Davie Calderhead

Given recent times at the club anyone who could stay in place as manager of Chelsea must have some thing about him. But Davie Calderhead did just that, from 1907 to 1933. And that was, as a player, after eleven seasons and the best part of three hundred appearances for Notts County. His position was centre-half but, seeing his on-field career had begun in 1881 it was not entirely as a defender. Rather from 1888, as his career Down South took off from the following season, he converted to the attacking, Scottish version. 

Yet he must have had a hard side to him too. Before senior football swept him up in Dumfries he had been a miner there and presumably in Wishaw. In fact coal had been in his blood at birth, in 1864 at Holmes Colliery by Galston, the son of a hewer, but an itinerant one. In 1871 the family was in Riccarton, in 1891 in Cambusnethan.   

But by then the young Calderhead had found his way to Dumfries and already played eight seasons, starting as a seventeen year-old, with Queens of the South Wanderers, the precursor of the present-day Queen of the South. The latter was only founded in 1919. The former had been dissolved in 1889, the same year Davie, having just won a first and only Scotland cap, had moved to Nottingham, with wife, Elizabeth Johnstone, from Stranraer, and a son and a daughter, both Dumfries-born.    

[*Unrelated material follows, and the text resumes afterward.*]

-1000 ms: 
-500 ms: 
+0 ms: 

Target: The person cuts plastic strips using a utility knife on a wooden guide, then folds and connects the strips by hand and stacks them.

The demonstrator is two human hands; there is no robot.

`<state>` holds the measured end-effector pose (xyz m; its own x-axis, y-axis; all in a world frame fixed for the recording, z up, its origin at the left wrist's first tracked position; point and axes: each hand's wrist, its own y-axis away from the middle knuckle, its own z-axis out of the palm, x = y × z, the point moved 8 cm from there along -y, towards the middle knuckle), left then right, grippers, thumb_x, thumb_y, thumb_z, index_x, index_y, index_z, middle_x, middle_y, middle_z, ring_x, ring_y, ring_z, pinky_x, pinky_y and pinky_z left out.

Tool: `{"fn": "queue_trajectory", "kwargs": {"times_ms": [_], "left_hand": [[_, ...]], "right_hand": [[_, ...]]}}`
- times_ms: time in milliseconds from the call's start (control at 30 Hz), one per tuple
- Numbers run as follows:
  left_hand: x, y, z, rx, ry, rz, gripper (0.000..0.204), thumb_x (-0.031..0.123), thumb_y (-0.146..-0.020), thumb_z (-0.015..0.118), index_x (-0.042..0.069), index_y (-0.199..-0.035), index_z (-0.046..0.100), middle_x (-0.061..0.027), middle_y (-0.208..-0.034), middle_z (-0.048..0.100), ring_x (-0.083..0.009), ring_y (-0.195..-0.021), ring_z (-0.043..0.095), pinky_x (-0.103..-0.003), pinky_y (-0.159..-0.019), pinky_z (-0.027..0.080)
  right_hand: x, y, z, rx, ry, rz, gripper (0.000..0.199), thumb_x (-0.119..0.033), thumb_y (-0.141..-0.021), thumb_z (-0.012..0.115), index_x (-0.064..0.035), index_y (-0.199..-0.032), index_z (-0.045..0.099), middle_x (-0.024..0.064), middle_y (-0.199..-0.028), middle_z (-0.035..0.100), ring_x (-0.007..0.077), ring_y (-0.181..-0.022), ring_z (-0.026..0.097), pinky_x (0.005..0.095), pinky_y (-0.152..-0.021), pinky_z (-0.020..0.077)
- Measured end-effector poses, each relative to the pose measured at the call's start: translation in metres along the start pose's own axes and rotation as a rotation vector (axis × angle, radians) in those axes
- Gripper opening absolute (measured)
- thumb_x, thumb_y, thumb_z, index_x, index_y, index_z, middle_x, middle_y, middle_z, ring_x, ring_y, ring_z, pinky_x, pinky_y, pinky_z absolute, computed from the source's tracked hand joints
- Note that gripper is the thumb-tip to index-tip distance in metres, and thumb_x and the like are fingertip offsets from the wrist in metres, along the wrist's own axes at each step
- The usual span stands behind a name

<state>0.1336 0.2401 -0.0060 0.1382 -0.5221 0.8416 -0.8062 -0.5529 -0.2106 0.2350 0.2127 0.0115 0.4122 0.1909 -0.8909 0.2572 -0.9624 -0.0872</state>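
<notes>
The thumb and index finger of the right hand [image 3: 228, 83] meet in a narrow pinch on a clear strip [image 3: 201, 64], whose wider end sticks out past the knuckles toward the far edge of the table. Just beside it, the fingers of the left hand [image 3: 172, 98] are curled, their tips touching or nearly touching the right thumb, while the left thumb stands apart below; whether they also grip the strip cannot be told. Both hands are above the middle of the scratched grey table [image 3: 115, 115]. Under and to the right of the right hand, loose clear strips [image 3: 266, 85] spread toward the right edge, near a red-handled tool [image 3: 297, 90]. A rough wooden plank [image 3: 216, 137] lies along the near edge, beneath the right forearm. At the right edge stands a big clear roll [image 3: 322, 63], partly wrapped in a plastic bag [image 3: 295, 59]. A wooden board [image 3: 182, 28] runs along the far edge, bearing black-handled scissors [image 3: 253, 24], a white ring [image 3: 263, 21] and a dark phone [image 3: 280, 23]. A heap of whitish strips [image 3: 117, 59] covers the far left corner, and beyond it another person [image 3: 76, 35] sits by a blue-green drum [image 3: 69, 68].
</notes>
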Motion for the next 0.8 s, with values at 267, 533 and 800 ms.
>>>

And the family might have stayed in the English Midlands. In 1900 Calderhead became player and then manager at Lincoln City in the English Second Division but an FA Cup victory in 1906 over Chelsea, then in the same division but with far deeper pockets changed all that.  For the start of the 1907-8 season he made the move to London, to a club now promoted to the First Division and it looked as if better would be sure to come. 

Yet, the Calderhead years at Stamford Bridge were to be something of a roller-coaster. There were relegations in 1910 and 1924, promotions in 1911 and 1929 but never a position higher than fourth nor a Cup win. This was despite heavy-spending on players throughout, particularly dipping into the Scottish and Anglo-Scottish markets. And it was to be an eighteenth place finish in 1933, eighteen of twenty-two, that finally brought his reign to a close, at the age of sixty-seven. By then the family had been living for about twenty-five years at the same address, ironically within sight of Fulham's Craven Cottage. And it was there on Finlay St. five years later in 1938 Davie would die, to be buried not back in Scotland but across the river in Putney Vale Cemetery.